THE cost of luxury living grew at a slower pace than last year but it still outstripped price increases for average consumer goods, an industry report shows.

China's luxury living index, which tracks the prices of 59 luxury consumer goods and services, including property, cars, jewelry and watches, increased 4.6 percent for the year ending June 1.

The increase has slowed sharply from the 12.6 percent of last year, but it is still 6.3 percentage points higher than the increase in the consumer price index, a broad measure of price level of average consumers.

Over the past three years the luxury living index has grown 1.2 times faster than the CPI on average, according to Hurun Research Institute.

"Despite the slower pace, the price of luxury products rose steadily as a result of inflation. Because rich people's income rises faster than for average people, the inflation for rich people is much higher," said Rupert Hoogewerf, chairman and chief researcher of Hurun Report magazine, which is known for its "China Rich List".

Price hikes for cigars, liquor and MBA education contributed most to the rising luxury living cost.
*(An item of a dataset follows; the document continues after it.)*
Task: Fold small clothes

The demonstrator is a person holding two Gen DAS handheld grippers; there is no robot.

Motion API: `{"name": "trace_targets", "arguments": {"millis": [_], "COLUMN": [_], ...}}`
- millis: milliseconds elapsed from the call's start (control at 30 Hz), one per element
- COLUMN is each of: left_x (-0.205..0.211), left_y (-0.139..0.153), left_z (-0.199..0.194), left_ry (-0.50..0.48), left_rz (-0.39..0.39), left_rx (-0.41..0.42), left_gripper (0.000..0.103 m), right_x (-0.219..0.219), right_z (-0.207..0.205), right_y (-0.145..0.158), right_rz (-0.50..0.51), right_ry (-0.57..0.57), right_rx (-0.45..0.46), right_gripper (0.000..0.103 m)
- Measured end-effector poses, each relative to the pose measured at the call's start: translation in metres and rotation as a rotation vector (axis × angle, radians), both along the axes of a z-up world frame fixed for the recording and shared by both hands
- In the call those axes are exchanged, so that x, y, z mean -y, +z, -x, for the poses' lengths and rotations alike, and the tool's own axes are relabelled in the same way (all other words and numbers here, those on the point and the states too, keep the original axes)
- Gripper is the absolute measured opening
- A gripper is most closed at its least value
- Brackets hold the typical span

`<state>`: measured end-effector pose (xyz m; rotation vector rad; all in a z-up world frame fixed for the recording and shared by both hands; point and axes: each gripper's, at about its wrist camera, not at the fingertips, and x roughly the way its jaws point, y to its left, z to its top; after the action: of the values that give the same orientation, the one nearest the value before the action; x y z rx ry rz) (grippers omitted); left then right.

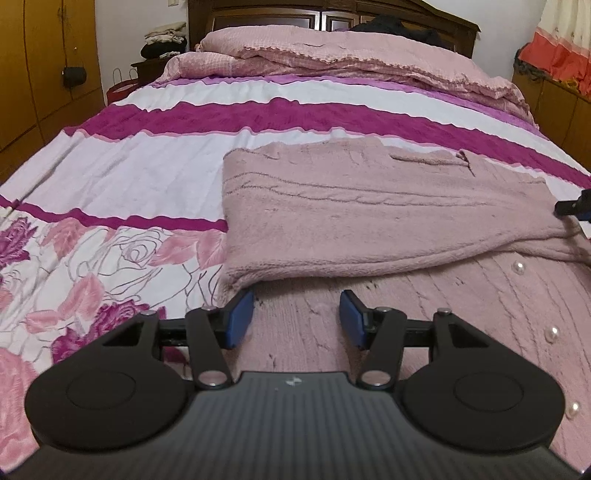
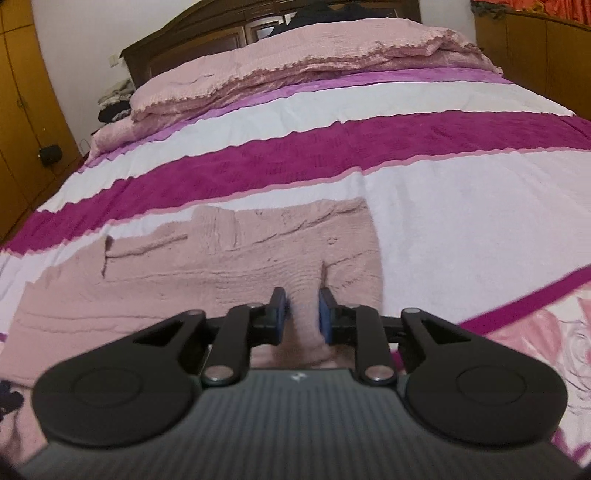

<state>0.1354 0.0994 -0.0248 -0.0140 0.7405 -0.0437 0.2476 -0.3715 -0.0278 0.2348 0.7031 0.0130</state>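
Home bedroom, lived-in. Double bed (image 1: pixel 192 122) took up most of the room, with a dark carved wooden headboard (image 1: pixel 295 13) against a white wall. Bedspread (image 1: pixel 129 173) was household stuff: white and magenta stripes, pink rose print at the near end. Pink quilt (image 1: pixel 332 51) lay bunched up by the headboard. Yellow-brown wardrobe doors (image 1: pixel 40 66) ran along one side, a small black bag (image 1: pixel 74 75) hanging from them. Folded clothes (image 1: pixel 166 40) were piled on a bedside stand in the corner. Opposite side had a low wooden cabinet (image 1: pixel 550 99) and an orange-and-cream curtain (image 1: pixel 561 48). A pink knit garment (image 1: pixel 369 206) lay spread on the bed.
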Motion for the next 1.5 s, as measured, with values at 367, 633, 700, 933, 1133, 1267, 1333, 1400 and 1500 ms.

The Hurun Research Institute released China's New Aristocrat Consumption Threshold Report, which showed the spending required to join the so-called upper class.

The entry mark for the Shanghai upper class increased to 83.97 million yuan (US$12.35 million) this year, compared with US$12.1 million in 2008 and US$5.5 million in 2007.
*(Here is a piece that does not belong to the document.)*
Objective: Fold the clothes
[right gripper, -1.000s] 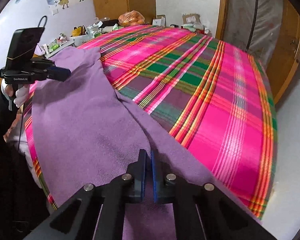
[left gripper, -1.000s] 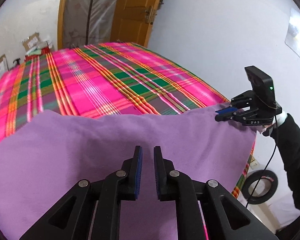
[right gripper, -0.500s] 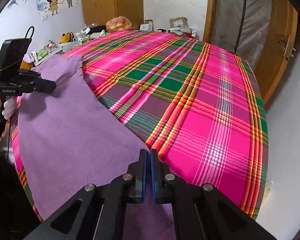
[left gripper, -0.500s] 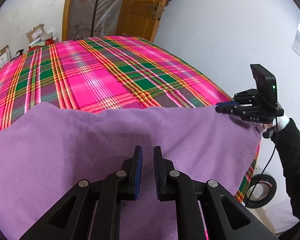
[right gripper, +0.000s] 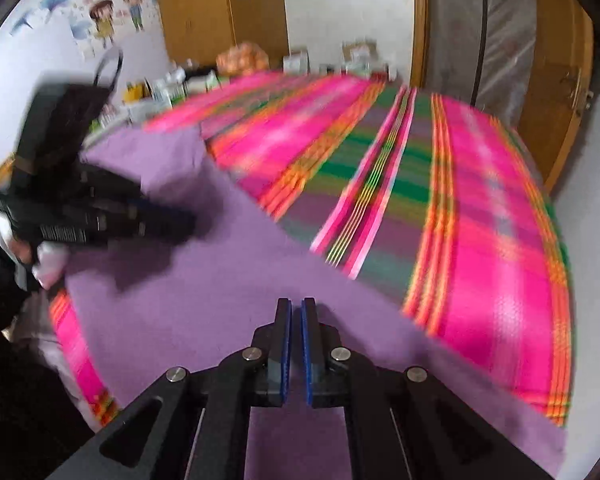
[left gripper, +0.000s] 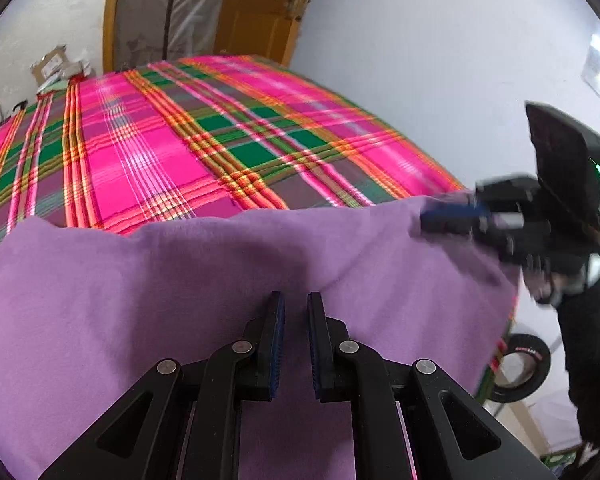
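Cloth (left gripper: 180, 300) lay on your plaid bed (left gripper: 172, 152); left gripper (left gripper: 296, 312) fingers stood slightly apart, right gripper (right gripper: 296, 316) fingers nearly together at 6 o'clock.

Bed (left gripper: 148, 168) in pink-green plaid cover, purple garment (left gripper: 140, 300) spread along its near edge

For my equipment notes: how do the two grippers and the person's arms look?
Both the left gripper and the right gripper are black, with angular linkage arms, silver pivot pins and blue ribbed pads inside the fingers. A black box sits on top of each; the right one shows a green light. The person wears black sleeves and white gloves.
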`<control>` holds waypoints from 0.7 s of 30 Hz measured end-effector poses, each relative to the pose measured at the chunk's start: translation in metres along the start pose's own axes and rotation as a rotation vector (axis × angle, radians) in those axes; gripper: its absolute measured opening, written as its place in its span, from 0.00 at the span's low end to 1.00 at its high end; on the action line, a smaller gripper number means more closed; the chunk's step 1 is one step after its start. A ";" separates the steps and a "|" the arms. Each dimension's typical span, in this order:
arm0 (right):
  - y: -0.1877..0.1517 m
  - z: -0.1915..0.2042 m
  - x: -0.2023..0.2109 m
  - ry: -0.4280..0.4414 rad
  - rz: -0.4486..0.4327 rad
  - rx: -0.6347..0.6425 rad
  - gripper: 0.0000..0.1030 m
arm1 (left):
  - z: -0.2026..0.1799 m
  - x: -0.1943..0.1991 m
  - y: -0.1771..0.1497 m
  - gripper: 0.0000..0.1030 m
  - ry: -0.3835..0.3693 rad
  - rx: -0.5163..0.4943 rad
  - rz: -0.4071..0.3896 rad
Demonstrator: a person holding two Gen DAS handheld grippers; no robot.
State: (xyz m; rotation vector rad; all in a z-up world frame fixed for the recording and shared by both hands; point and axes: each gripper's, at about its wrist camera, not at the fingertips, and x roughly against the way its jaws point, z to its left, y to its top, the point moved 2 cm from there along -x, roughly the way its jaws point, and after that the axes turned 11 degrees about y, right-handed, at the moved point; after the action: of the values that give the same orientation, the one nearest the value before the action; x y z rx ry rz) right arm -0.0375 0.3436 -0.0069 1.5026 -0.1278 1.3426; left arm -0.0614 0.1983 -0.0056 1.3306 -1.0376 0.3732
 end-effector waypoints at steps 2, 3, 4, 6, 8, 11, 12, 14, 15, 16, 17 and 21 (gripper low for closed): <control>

"The capital required to join the Chinese upper class is increasing every year, due to the price increases on luxury goods and their limited supply," says Hoogewerf, "Luxury property has been the key driver for the improvement in lifestyle of China's elite."

Half of the total expenditure goes on housing - typically a suburban villa as well as a luxury downtown apartment - both richly furnished with fine porcelain, jade and artworks.

The report was based on interviews of individuals worth more than US$10 million. About 51,000 individuals - or one person in every 25,000 - has more than 100 million yuan, the report said.